Raja Talab is a large man-made lake located at Jharia Jharkhand, India.

== Construction ==

The lake was built at Jharia by Raja Durga Prasad Singh, the Raja of Jharia during his reign in the years 1912–13. After death of Raja Durga Prasad in 1916, his successor, Raja Shiva Prasad Singh further developed the lake - put up embankments and beautified the lake. The pond was used also for the royal - Rajbari Durga Puja being celebrated by Rajas of Jharia and they used to bathe in this lake before entering the royal Durga temple near the lake.

== Description ==

The lake is spread over an area of 8.46 acres of huge water body having a diameter of 100 meters. There is also a small island in middle of the lake. The lake water was once pure enough for drinking during pre-independence days of Jharia Raj.

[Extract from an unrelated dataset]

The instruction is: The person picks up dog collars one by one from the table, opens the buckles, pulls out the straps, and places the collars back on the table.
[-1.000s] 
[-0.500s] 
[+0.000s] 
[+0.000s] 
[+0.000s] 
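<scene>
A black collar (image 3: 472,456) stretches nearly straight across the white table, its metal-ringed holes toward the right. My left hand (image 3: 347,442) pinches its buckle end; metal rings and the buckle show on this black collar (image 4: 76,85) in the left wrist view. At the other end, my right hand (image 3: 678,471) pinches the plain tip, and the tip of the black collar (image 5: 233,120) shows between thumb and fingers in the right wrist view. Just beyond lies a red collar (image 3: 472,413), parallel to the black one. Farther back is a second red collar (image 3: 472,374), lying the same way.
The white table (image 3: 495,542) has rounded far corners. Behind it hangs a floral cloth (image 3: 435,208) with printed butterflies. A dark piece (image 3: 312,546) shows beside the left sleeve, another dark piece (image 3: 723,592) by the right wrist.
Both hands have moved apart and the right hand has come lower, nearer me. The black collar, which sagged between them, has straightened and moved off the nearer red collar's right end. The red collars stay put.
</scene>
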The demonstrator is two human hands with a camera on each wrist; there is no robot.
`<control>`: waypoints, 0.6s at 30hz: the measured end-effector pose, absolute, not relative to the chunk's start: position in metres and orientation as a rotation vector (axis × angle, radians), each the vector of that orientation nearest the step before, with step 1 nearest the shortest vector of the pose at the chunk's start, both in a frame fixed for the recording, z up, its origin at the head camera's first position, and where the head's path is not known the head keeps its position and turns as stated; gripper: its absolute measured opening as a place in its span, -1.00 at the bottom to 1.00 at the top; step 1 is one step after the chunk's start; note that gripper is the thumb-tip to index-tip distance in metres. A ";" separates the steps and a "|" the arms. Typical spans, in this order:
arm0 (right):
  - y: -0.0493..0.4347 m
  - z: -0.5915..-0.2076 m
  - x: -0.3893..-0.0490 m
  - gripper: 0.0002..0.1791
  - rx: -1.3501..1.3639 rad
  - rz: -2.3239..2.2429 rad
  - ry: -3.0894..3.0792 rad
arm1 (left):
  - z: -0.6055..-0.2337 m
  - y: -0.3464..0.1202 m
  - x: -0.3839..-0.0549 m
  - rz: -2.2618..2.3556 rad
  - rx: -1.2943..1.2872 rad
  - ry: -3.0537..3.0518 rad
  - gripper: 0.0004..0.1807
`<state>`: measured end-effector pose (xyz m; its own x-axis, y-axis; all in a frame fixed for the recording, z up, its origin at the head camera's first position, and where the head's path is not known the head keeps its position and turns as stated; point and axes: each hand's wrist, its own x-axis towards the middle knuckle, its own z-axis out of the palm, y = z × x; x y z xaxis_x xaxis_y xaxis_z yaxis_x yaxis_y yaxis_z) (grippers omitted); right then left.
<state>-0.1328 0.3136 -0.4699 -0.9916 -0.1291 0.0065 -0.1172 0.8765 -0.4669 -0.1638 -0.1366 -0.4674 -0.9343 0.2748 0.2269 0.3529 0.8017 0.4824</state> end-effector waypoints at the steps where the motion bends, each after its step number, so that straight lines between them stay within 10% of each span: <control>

However, the years of dumping of garbage, sewage outlet, washing of clothes, cattle, immersion of Durga Puja idols, and Chhath Puja offerings had clogged lake and left lake water stagnated and stinking. The last study was done in 2007 by ISM-Dhanbad's department of environmental science engineering under Impact of Coal Mining in Jharia Town. The study found its water was alkaline with a pH of 8.11, while cations and anions were greater than the limit prescribed by the World Health Organization.

The local people and some politicians including members of Jharia Raj family started an agitation in 2013–14, which resulted in authorities sanctioning money for desilting, clean up and complete rehabilitation of lake with help of local mining company, Bharat Coking Coal.

The lake is now being restored to its past glory.